= Beginning of Section =
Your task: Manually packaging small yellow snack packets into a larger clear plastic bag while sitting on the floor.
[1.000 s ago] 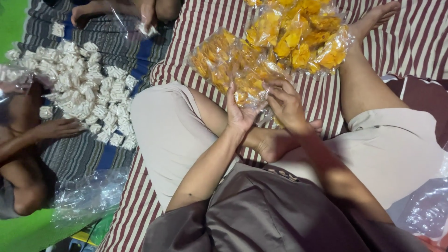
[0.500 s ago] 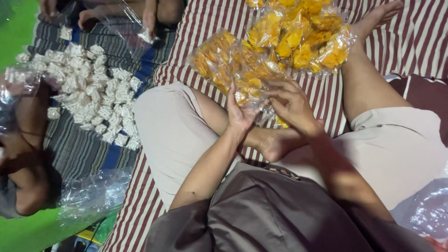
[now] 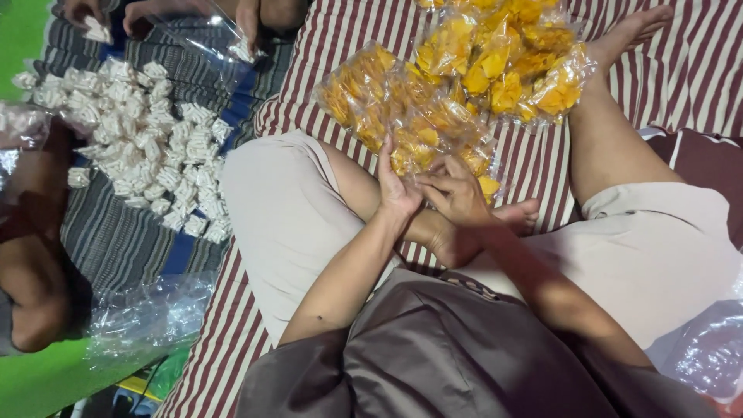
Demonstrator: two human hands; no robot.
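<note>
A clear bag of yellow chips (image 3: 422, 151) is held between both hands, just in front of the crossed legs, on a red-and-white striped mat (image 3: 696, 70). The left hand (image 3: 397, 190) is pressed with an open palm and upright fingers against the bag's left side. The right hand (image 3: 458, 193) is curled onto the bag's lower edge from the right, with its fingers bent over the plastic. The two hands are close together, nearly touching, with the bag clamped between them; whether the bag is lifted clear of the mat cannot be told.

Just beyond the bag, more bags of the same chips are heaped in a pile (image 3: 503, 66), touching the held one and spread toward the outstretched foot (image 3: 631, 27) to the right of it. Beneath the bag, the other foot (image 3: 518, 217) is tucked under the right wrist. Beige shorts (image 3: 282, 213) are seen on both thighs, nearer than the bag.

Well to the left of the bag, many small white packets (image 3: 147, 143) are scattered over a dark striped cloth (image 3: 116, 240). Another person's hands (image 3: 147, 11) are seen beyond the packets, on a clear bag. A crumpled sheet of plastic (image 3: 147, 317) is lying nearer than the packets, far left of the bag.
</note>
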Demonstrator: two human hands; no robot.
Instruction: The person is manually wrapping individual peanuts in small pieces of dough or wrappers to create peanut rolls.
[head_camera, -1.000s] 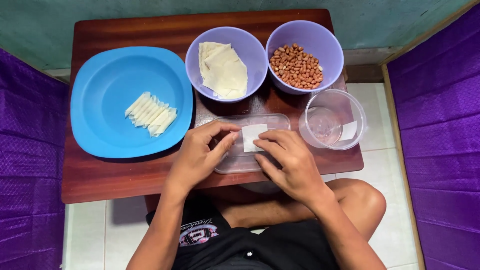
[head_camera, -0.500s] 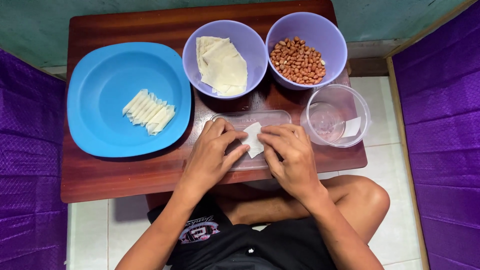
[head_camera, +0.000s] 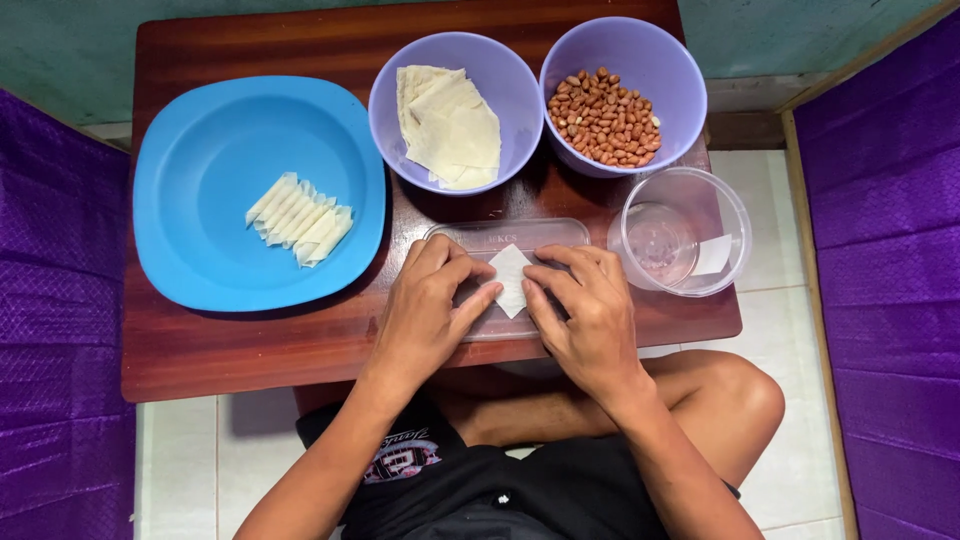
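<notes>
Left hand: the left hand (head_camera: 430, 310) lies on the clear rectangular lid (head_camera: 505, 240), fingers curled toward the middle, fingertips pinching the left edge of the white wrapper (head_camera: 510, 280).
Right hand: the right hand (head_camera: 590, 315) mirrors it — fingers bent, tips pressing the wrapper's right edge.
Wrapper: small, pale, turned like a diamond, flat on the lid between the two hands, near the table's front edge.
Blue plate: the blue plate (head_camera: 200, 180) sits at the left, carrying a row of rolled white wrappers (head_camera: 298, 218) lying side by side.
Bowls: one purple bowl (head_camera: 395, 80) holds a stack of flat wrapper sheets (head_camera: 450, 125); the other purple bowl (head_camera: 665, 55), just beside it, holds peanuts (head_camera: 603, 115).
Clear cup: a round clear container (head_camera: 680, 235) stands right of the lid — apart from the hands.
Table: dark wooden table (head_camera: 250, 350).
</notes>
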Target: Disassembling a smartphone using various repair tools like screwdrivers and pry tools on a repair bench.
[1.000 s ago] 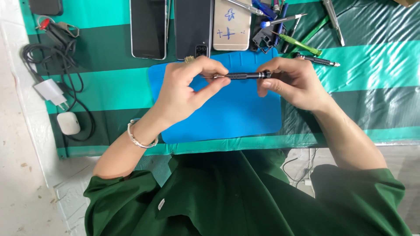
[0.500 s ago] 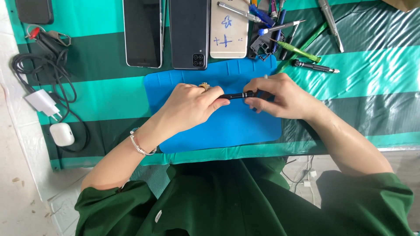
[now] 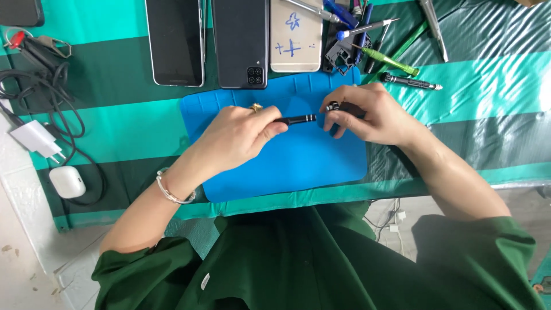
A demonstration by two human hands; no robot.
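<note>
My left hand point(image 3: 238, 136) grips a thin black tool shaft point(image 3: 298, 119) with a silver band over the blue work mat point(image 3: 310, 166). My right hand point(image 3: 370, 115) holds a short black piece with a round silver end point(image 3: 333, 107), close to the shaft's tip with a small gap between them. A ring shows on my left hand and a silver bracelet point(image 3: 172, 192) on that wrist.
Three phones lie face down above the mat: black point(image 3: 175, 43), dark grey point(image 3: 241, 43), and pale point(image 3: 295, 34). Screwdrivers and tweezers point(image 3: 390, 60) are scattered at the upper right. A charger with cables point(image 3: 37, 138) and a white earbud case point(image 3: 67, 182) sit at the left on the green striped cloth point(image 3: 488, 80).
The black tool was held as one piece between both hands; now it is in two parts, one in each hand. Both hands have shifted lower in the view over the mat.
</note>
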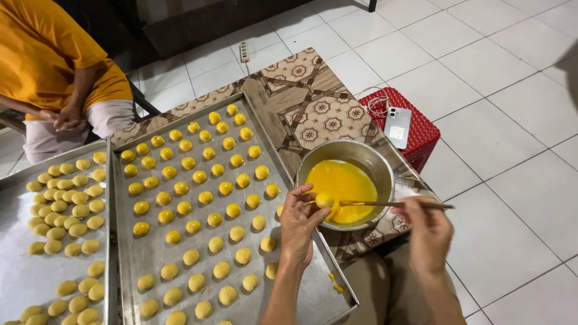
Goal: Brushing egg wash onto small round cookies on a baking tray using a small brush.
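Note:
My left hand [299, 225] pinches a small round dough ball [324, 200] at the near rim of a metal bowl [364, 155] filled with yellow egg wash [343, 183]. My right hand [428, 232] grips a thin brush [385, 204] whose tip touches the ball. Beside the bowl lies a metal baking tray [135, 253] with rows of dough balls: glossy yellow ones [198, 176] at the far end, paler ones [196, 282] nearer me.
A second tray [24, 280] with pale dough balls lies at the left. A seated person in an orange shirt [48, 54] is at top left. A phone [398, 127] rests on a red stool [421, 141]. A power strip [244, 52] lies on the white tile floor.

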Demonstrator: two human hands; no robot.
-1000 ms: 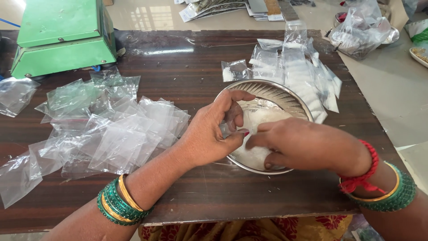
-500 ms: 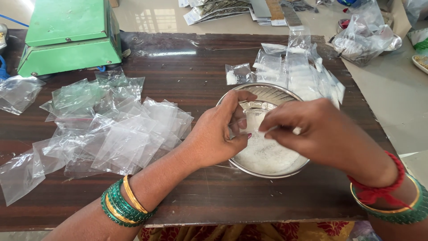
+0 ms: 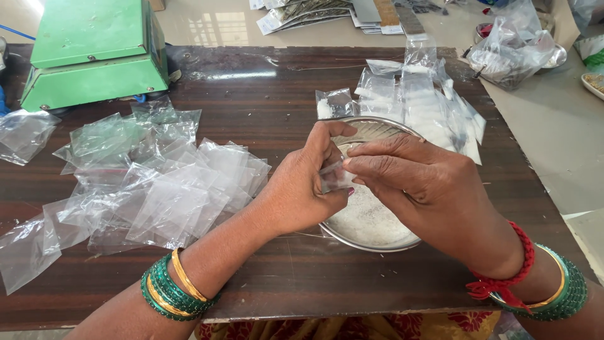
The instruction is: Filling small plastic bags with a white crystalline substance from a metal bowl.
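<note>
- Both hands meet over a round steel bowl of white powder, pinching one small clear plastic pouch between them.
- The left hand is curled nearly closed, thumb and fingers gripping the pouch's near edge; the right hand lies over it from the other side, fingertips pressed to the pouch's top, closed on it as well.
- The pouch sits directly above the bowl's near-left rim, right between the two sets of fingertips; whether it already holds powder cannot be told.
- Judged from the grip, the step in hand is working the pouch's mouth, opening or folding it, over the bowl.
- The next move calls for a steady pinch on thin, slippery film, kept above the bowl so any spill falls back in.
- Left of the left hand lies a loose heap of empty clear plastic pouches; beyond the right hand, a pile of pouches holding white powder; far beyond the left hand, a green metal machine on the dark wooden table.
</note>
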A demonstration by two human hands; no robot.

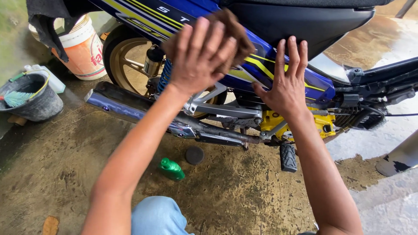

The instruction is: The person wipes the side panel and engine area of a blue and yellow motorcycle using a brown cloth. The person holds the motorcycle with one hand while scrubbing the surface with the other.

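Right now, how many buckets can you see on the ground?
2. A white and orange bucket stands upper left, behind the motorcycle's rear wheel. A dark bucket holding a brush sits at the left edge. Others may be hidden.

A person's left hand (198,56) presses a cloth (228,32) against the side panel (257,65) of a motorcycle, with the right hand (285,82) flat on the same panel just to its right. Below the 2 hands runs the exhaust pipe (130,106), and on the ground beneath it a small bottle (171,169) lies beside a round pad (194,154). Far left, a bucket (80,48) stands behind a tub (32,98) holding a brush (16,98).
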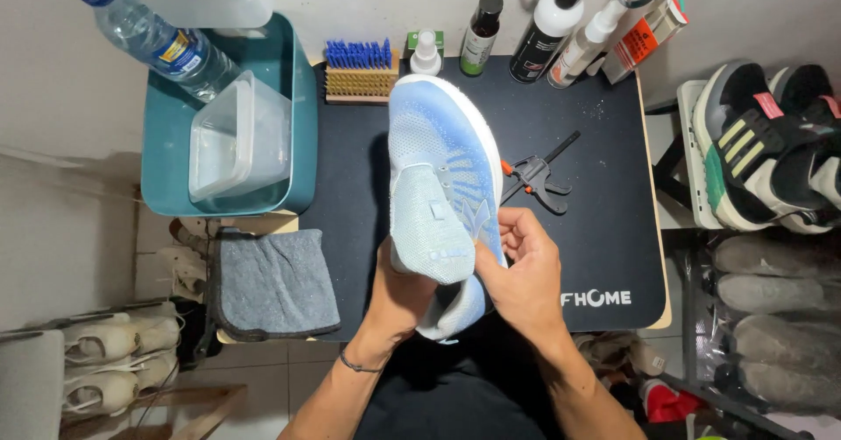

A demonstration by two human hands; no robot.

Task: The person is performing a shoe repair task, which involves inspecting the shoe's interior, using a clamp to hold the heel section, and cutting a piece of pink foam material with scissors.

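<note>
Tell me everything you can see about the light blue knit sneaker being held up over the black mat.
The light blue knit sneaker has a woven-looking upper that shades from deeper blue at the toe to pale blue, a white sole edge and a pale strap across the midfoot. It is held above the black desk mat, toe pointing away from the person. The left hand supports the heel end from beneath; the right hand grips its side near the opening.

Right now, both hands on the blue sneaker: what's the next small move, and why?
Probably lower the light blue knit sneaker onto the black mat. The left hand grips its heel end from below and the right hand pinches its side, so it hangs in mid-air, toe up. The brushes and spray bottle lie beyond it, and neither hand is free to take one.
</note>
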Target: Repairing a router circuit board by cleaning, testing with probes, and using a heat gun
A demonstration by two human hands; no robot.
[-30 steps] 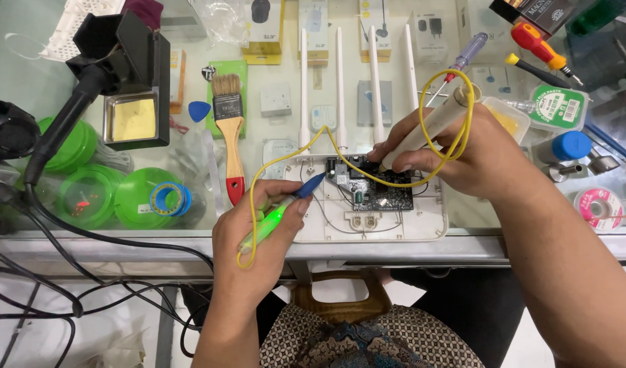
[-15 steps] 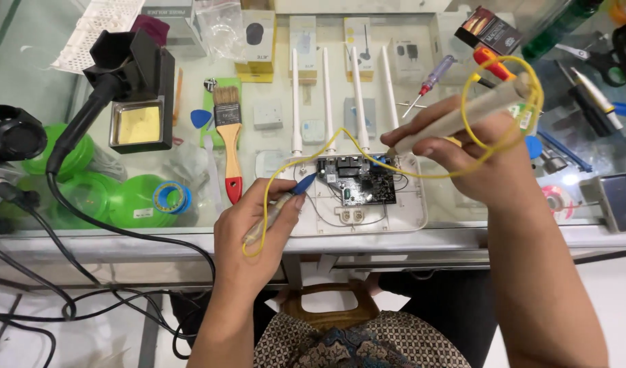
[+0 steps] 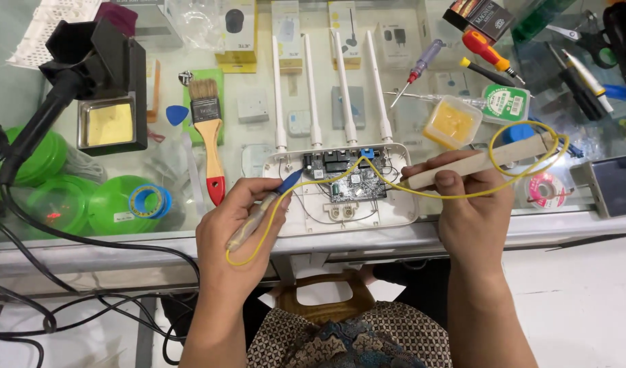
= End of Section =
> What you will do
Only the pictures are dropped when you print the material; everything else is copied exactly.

> Task solution
Your task: Manually packaging small yellow snack packets into a larger clear plastic bag while sitting on the floor.
[1.000 s ago] 
[0.500 s ago] 
[now] 
Demonstrator: two human hands; no robot.
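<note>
A clear bag of yellow chips (image 3: 422, 151) is held between both hands, just in front of the crossed legs, on a red-and-white striped mat (image 3: 696, 70). The left hand (image 3: 397, 190) is pressed with an open palm and upright fingers against the bag's left side. The right hand (image 3: 458, 193) is curled onto the bag's lower edge from the right, with its fingers bent over the plastic. The two hands are close together, nearly touching, with the bag clamped between them; whether the bag is lifted clear of the mat cannot be told.

Just beyond the bag, more bags of the same chips are heaped in a pile (image 3: 503, 66), touching the held one and spread toward the outstretched foot (image 3: 631, 27) to the right of it. Beneath the bag, the other foot (image 3: 518, 217) is tucked under the right wrist. Beige shorts (image 3: 282, 213) are seen on both thighs, nearer than the bag.

Well to the left of the bag, many small white packets (image 3: 147, 143) are scattered over a dark striped cloth (image 3: 116, 240). Another person's hands (image 3: 147, 11) are seen beyond the packets, on a clear bag. A crumpled sheet of plastic (image 3: 147, 317) is lying nearer than the packets, far left of the bag.
</note>
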Demonstrator: two human hands; no robot.
Instruction: The person is manually wrapping individual peanuts in small pieces of dough or wrappers to create peanut rolls.
[head_camera, -1.000s] 
[head_camera, -0.500s] 
[head_camera, +0.000s] 
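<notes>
Left hand: the left hand (head_camera: 430, 310) lies on the clear rectangular lid (head_camera: 505, 240), fingers curled toward the middle, fingertips pinching the left edge of the white wrapper (head_camera: 510, 280).
Right hand: the right hand (head_camera: 590, 315) mirrors it — fingers bent, tips pressing the wrapper's right edge.
Wrapper: small, pale, turned like a diamond, flat on the lid between the two hands, near the table's front edge.
Blue plate: the blue plate (head_camera: 200, 180) sits at the left, carrying a row of rolled white wrappers (head_camera: 298, 218) lying side by side.
Bowls: one purple bowl (head_camera: 395, 80) holds a stack of flat wrapper sheets (head_camera: 450, 125); the other purple bowl (head_camera: 665, 55), just beside it, holds peanuts (head_camera: 603, 115).
Clear cup: a round clear container (head_camera: 680, 235) stands right of the lid — apart from the hands.
Table: dark wooden table (head_camera: 250, 350).
</notes>
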Target: Disassembling a smartphone using various repair tools like screwdrivers and pry tools on a repair bench.
[1.000 s ago] 
[0.500 s ago] 
[now] 
A demonstration by two human hands; no robot.
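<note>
My left hand point(image 3: 238, 136) grips a thin black tool shaft point(image 3: 298, 119) with a silver band over the blue work mat point(image 3: 310, 166). My right hand point(image 3: 370, 115) holds a short black piece with a round silver end point(image 3: 333, 107), close to the shaft's tip with a small gap between them. A ring shows on my left hand and a silver bracelet point(image 3: 172, 192) on that wrist.
Three phones lie face down above the mat: black point(image 3: 175, 43), dark grey point(image 3: 241, 43), and pale point(image 3: 295, 34). Screwdrivers and tweezers point(image 3: 390, 60) are scattered at the upper right. A charger with cables point(image 3: 37, 138) and a white earbud case point(image 3: 67, 182) sit at the left on the green striped cloth point(image 3: 488, 80).
The black tool was held as one piece between both hands; now it is in two parts, one in each hand. Both hands have shifted lower in the view over the mat.
</note>
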Goal: Brushing egg wash onto small round cookies on a baking tray using a small brush.
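Note:
My left hand [299, 225] pinches a small round dough ball [324, 200] at the near rim of a metal bowl [364, 155] filled with yellow egg wash [343, 183]. My right hand [428, 232] grips a thin brush [385, 204] whose tip touches the ball. Beside the bowl lies a metal baking tray [135, 253] with rows of dough balls: glossy yellow ones [198, 176] at the far end, paler ones [196, 282] nearer me.
A second tray [24, 280] with pale dough balls lies at the left. A seated person in an orange shirt [48, 54] is at top left. A phone [398, 127] rests on a red stool [421, 141]. A power strip [244, 52] lies on the white tile floor.
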
Demonstrator: two human hands; no robot.
-1000 ms: 
-500 ms: 
+0 ms: 
The instruction is: Filling small plastic bags with a white crystalline substance from a metal bowl.
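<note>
- Both hands meet over a round steel bowl of white powder, pinching one small clear plastic pouch between them.
- The left hand is curled nearly closed, thumb and fingers gripping the pouch's near edge; the right hand lies over it from the other side, fingertips pressed to the pouch's top, closed on it as well.
- The pouch sits directly above the bowl's near-left rim, right between the two sets of fingertips; whether it already holds powder cannot be told.
- Judged from the grip, the step in hand is working the pouch's mouth, opening or folding it, over the bowl.
- The next move calls for a steady pinch on thin, slippery film, kept above the bowl so any spill falls back in.
- Left of the left hand lies a loose heap of empty clear plastic pouches; beyond the right hand, a pile of pouches holding white powder; far beyond the left hand, a green metal machine on the dark wooden table.
</note>
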A demonstration by two human hands; no robot.


The instruction is: The person wipes the side panel and engine area of a blue and yellow motorcycle using a brown cloth. The person holds the motorcycle with one hand while scrubbing the surface with the other.

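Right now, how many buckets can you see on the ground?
2. A white and orange bucket stands upper left, behind the motorcycle's rear wheel. A dark bucket holding a brush sits at the left edge. Others may be hidden.

A person's left hand (198,56) presses a cloth (228,32) against the side panel (257,65) of a motorcycle, with the right hand (285,82) flat on the same panel just to its right. Below the 2 hands runs the exhaust pipe (130,106), and on the ground beneath it a small bottle (171,169) lies beside a round pad (194,154). Far left, a bucket (80,48) stands behind a tub (32,98) holding a brush (16,98).
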
A demonstration by two human hands; no robot.

Task: The person is performing a shoe repair task, which involves inspecting the shoe's interior, using a clamp to hold the heel section, and cutting a piece of pink foam material with scissors.

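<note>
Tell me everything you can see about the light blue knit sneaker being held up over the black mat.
The light blue knit sneaker has a woven-looking upper that shades from deeper blue at the toe to pale blue, a white sole edge and a pale strap across the midfoot. It is held above the black desk mat, toe pointing away from the person. The left hand supports the heel end from beneath; the right hand grips its side near the opening.

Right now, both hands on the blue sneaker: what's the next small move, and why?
Probably lower the light blue knit sneaker onto the black mat. The left hand grips its heel end from below and the right hand pinches its side, so it hangs in mid-air, toe up. The brushes and spray bottle lie beyond it, and neither hand is free to take one.
</note>
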Target: Repairing a router circuit board by cleaning, testing with probes, and using a heat gun
A demonstration by two human hands; no robot.
[-30 steps] 
[-15 steps] 
[+0 steps] 

Work on the exercise is complete.